| What is being asked |
Line by line, count where the string "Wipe" appears in the listing, then give the number of such lines alone.

| Information supplied |

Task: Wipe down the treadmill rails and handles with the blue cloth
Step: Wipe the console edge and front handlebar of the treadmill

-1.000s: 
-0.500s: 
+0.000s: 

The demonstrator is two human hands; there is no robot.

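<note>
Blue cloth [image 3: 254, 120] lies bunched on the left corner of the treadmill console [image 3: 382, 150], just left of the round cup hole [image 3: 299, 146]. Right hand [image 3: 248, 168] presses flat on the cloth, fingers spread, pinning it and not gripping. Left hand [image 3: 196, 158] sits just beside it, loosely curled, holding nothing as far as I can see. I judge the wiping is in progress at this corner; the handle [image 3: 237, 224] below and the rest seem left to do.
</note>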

| Task result |
2